- **Aim of the exercise**
Beginning with the line below that contains "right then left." and ending with the line that contains "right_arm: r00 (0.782", copy every line exactly. Copy nothing else.

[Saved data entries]
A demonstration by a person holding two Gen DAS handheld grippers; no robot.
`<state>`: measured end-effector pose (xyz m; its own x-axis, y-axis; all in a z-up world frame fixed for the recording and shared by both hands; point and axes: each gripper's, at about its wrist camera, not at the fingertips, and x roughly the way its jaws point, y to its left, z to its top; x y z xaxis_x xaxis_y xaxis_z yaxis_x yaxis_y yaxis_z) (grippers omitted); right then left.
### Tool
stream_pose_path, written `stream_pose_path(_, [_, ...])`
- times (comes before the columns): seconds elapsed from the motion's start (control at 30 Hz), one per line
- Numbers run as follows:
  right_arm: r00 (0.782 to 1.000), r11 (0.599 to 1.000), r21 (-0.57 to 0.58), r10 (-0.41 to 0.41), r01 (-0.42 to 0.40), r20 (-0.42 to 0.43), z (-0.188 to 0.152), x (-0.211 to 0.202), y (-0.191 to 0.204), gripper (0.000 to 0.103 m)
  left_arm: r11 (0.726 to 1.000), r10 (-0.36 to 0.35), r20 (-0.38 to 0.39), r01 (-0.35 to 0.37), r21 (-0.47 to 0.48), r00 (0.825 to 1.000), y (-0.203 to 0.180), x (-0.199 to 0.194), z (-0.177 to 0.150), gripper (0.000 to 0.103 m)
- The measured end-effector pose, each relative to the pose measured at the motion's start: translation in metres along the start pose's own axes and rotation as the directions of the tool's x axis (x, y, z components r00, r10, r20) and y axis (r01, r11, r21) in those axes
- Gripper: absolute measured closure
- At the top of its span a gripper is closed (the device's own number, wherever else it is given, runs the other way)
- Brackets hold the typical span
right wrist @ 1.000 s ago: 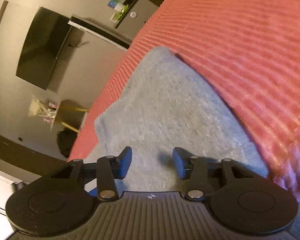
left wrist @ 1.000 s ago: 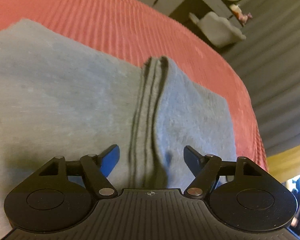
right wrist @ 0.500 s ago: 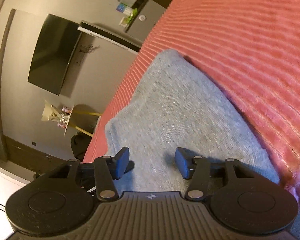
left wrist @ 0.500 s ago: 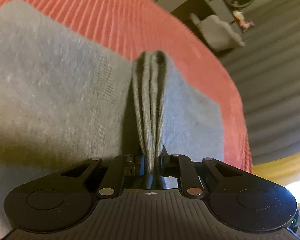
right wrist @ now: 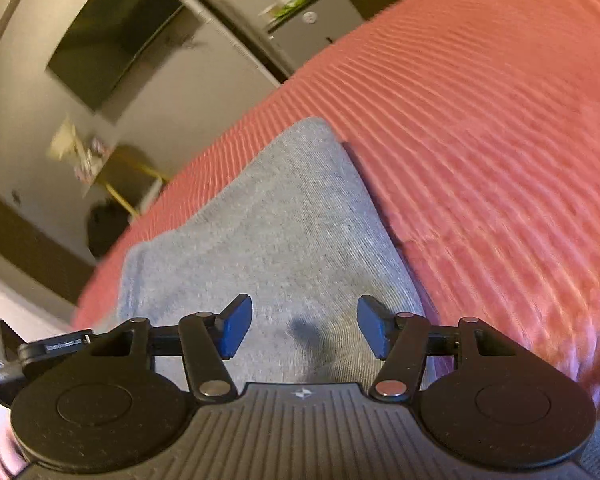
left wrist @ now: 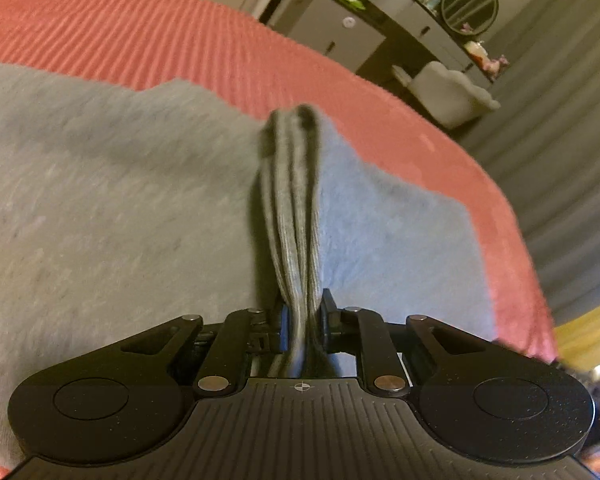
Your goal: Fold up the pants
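Note:
Grey pants [left wrist: 120, 200] lie spread on a salmon ribbed bedspread [left wrist: 180, 32]. My left gripper [left wrist: 303, 316] pinches a raised ridge of stacked pant layers [left wrist: 292, 200]; the pads press on the cloth, though the jaws are easing open slightly. In the right wrist view, a folded end of the pants [right wrist: 284, 220] lies near the bed's edge. My right gripper [right wrist: 305, 326] hovers just above that cloth. Its jaws are opening, with nothing between the blue pads.
The bedspread [right wrist: 480, 140] extends to the right of the pants. Beyond the bed stand a grey dresser [left wrist: 340, 36], a white chair [left wrist: 448, 96] and grey curtains [left wrist: 560, 140]. A wall television [right wrist: 112, 36] and a small yellow-legged table [right wrist: 132, 176] lie past the bed's edge.
My left gripper closed on the pants' ridge and has drawn it up and along, showing more bedspread. My right gripper opened wider, rolled and lifted a little.

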<state>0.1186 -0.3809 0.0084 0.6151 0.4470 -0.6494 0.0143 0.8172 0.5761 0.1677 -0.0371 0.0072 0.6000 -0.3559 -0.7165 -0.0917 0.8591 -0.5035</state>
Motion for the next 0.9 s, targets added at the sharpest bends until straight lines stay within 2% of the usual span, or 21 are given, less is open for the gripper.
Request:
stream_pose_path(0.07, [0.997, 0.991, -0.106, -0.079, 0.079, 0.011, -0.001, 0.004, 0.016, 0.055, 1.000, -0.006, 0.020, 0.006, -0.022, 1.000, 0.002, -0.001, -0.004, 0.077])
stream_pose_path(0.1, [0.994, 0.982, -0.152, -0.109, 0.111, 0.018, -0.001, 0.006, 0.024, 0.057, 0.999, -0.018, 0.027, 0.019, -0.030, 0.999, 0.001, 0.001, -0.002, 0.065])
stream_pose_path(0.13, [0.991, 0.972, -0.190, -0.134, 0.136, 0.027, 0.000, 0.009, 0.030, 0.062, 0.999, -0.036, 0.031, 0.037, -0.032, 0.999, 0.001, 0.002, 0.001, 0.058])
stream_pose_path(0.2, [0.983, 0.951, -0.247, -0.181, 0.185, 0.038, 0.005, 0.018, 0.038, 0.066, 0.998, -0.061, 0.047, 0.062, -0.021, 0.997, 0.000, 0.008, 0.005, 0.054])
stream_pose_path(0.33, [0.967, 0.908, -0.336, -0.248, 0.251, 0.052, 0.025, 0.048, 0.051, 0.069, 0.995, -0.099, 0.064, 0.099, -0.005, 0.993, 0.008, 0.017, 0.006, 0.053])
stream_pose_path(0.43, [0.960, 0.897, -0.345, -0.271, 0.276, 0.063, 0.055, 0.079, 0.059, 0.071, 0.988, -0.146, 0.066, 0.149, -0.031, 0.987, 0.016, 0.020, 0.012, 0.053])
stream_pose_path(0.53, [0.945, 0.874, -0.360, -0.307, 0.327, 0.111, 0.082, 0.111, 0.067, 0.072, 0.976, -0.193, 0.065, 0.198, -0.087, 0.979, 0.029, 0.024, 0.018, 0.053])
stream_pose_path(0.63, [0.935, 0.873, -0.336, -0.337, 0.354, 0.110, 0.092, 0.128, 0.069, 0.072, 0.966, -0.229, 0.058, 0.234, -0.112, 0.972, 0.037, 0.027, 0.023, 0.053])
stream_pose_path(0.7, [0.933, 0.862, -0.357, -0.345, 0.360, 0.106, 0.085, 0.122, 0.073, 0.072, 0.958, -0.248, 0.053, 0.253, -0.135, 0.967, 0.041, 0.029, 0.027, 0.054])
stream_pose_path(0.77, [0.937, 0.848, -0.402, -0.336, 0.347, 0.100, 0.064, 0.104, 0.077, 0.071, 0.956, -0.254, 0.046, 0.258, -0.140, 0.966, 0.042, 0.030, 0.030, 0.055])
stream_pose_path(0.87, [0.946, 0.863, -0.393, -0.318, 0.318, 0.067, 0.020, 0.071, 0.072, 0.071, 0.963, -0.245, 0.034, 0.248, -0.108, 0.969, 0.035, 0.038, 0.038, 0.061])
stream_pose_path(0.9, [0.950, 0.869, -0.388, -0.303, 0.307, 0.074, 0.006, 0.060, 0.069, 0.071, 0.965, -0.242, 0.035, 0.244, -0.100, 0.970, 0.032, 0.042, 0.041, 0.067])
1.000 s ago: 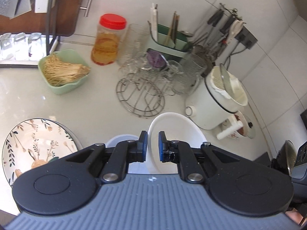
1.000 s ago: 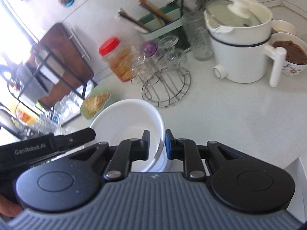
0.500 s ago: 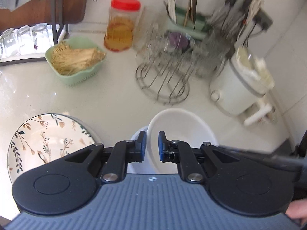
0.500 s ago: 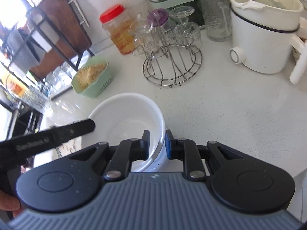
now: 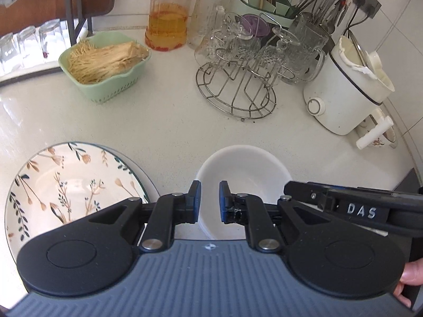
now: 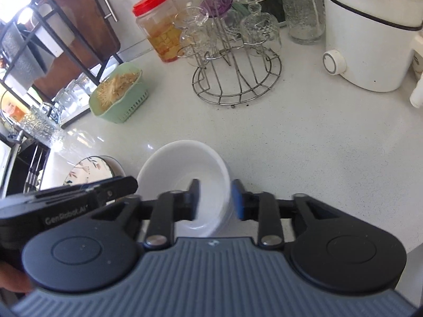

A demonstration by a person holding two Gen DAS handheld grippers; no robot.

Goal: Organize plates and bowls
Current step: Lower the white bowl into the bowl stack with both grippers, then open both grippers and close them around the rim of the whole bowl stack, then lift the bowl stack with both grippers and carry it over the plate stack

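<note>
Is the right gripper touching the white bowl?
Apart. In the right wrist view, the right gripper straddles the white bowl rim, jaws open, with counter visible between the blue pad and the bowl wall.

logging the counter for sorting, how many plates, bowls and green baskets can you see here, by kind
floral plate: 1
white bowl: 1 clearly visible, possibly stacked on another, cannot tell
green basket: 1
Total: 3

"DAS" on the right gripper's (image 5: 351, 208) side — "GenRobot.AI" on the left gripper's (image 6: 66, 211).
</note>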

- **Solution to the exercise**
`<state>`: measured end-effector pose (xyz m; its own x-axis, y-axis; all in a z-up world frame fixed for the recording and shared by both hands; point and axes: each gripper's, at about its wrist camera, not at the fingertips, and x roughly the way its jaws point, y to its left, z to its top; x y z xaxis_x xaxis_y xaxis_z yaxis_x yaxis_y yaxis_z) (grippers omitted); right then left.
### Tool
stream_pose_path, written `stream_pose_path(_, [_, ...])`
- times (comes before the columns): seconds elapsed from the motion's start (control at 30 Hz), one per line
- Numbers run as follows:
  right_arm: r00 (0.782 to 1.000), r11 (0.599 to 1.000), r21 (-0.57 to 0.58), r10 (-0.41 to 0.41), r01 (-0.42 to 0.40), r20 (-0.42 to 0.43), z (-0.188 to 0.152), x (-0.211 to 0.202), y (-0.191 to 0.204), gripper (0.000 to 0.103 m)

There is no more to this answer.